**Description of the task:**
Starting with the first line below, reproduce each line exactly until you have included the one bearing "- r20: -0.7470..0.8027".

**Available data:**

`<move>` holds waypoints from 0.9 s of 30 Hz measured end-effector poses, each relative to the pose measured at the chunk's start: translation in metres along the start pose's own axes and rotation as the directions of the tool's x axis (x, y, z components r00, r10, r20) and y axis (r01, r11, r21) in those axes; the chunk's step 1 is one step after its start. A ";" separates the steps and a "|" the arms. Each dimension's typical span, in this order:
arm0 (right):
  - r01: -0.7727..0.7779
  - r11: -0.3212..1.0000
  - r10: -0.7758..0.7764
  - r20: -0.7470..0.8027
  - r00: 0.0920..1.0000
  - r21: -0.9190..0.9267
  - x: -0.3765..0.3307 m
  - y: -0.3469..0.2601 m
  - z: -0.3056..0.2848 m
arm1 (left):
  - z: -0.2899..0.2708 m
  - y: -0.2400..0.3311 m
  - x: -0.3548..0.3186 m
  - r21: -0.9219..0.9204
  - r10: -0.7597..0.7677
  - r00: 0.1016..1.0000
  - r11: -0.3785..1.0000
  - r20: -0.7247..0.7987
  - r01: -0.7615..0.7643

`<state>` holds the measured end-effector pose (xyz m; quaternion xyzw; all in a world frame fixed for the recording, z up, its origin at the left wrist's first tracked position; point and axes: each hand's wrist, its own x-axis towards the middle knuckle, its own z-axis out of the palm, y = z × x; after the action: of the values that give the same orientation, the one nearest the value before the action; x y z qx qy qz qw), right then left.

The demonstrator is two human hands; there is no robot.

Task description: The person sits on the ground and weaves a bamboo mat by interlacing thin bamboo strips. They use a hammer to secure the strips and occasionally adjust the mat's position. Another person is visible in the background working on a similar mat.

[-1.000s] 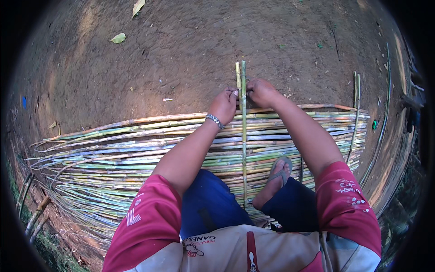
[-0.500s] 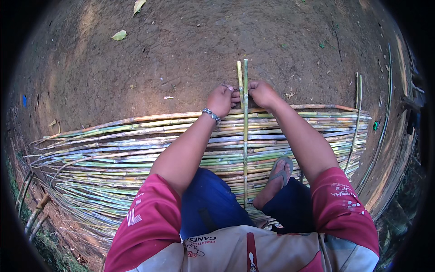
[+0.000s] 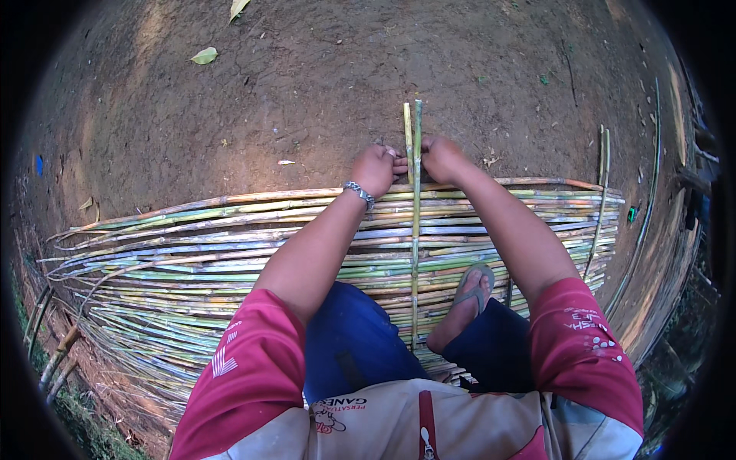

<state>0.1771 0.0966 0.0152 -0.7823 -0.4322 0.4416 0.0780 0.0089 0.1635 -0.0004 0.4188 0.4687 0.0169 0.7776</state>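
Many slender canes [image 3: 230, 239], yellow, green and bluish, lie side by side on the ground like a mat. Across them, pointing away from me, runs a green cane [image 3: 417, 138], with a shorter yellowish cane [image 3: 408, 126] close on its left; both stick out past the mat's far edge. My left hand [image 3: 376, 170], a chain bracelet on its wrist, is closed with curled fingers just left of these two canes. On their right, close against the green cane, my right hand [image 3: 443, 161] is pinched shut. Anything between my fingers is too small or hidden to make out.
My sandalled foot [image 3: 469, 303] stands on the canes, right of the crosswise cane. Another pair of thin crosswise canes [image 3: 599, 199] lies at the right end. Beyond stretches bare earth [image 3: 307, 84] with a fallen leaf [image 3: 205, 56]. Thicker sticks [image 3: 61, 360] show at lower left.
Both hands stay at the two crosswise canes, with only a slight shift of the right hand's fingers. The whole view has moved a little.
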 end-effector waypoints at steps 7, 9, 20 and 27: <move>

**Finished task:**
`<move>` holds waypoints from 0.9 s of 30 Hz measured end-effector poses, each relative to the pose measured at the chunk's start: translation in metres along the start pose's own axes and rotation as the directions of the tool's x axis (x, y, z components r00, r10, r20) and y axis (r01, r11, r21) in those axes; the chunk's step 1 is one step after its start. A ";" separates the steps and a "|" the arms. Each dimension's typical span, in this order:
arm0 (right):
  - r01: -0.7727..0.7779
  - r11: -0.3212..1.0000
  - r10: -0.7758..0.7764
  - r20: -0.7470..0.8027

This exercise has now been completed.